A railway line was being constructed in our neighborhood. On the eve of feast days the streets were thronged with ragged fellows whom the townspeople called “navvies,” and of whom they were afraid. And more than once I had see one of these tatterdemalions, with a blood-stained countenance, being led to the police station, while a samovar or some linen, wet from the wash, was carried behind by way of material evidence.
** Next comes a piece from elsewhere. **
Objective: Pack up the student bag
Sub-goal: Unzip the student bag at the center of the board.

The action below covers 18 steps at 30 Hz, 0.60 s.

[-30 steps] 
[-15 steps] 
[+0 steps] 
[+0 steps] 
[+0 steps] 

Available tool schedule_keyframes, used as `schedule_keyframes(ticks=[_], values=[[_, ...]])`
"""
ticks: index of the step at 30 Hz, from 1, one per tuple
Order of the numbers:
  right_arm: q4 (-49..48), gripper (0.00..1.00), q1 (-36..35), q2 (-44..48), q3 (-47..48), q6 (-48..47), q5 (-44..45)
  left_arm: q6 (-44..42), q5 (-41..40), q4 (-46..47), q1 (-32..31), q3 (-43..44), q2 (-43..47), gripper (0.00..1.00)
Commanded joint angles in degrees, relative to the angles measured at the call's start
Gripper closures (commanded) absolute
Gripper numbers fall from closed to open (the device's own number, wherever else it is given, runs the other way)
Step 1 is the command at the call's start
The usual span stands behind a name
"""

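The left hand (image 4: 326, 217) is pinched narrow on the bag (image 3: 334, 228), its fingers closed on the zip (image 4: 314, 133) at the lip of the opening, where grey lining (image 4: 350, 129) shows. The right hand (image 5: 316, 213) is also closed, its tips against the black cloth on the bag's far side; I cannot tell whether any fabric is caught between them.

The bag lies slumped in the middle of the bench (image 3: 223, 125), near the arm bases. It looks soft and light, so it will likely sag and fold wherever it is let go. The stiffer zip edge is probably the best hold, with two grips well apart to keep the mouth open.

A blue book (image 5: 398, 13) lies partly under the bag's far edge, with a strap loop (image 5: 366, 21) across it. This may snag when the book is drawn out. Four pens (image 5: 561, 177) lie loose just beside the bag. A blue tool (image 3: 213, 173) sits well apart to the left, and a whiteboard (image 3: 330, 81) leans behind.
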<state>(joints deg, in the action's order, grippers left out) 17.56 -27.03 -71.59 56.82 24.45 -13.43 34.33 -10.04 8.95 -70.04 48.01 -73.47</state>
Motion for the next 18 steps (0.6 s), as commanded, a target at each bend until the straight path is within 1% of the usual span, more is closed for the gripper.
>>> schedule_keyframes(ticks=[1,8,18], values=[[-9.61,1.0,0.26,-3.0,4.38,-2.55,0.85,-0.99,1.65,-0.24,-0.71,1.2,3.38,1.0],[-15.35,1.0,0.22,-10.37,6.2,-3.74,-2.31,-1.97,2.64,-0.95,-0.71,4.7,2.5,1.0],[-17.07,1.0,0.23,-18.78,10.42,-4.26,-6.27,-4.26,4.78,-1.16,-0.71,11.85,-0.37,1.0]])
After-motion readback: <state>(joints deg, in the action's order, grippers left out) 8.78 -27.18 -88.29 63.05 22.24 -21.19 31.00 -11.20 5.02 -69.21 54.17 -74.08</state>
The navvies usually congregated about the taverns and the market place; they drank, ate, and used bad language, and pursued with shrill whistles every woman of light behavior who passed by. To entertain this hungry rabble our shopkeepers made cats and dogs drunk with vodka, or tied an old kerosene can to a dog’s tail; a hue and cry was raised, and the dog dashed along the street, jingling the can, squealing with terror; it fancied some monster was close upon its heels; it would run far out of the town into the open country and there sink exhausted. There were in the town several dogs who went about trembling with their tails between their legs; and people said this diversion had been too much for them and had driven them mad.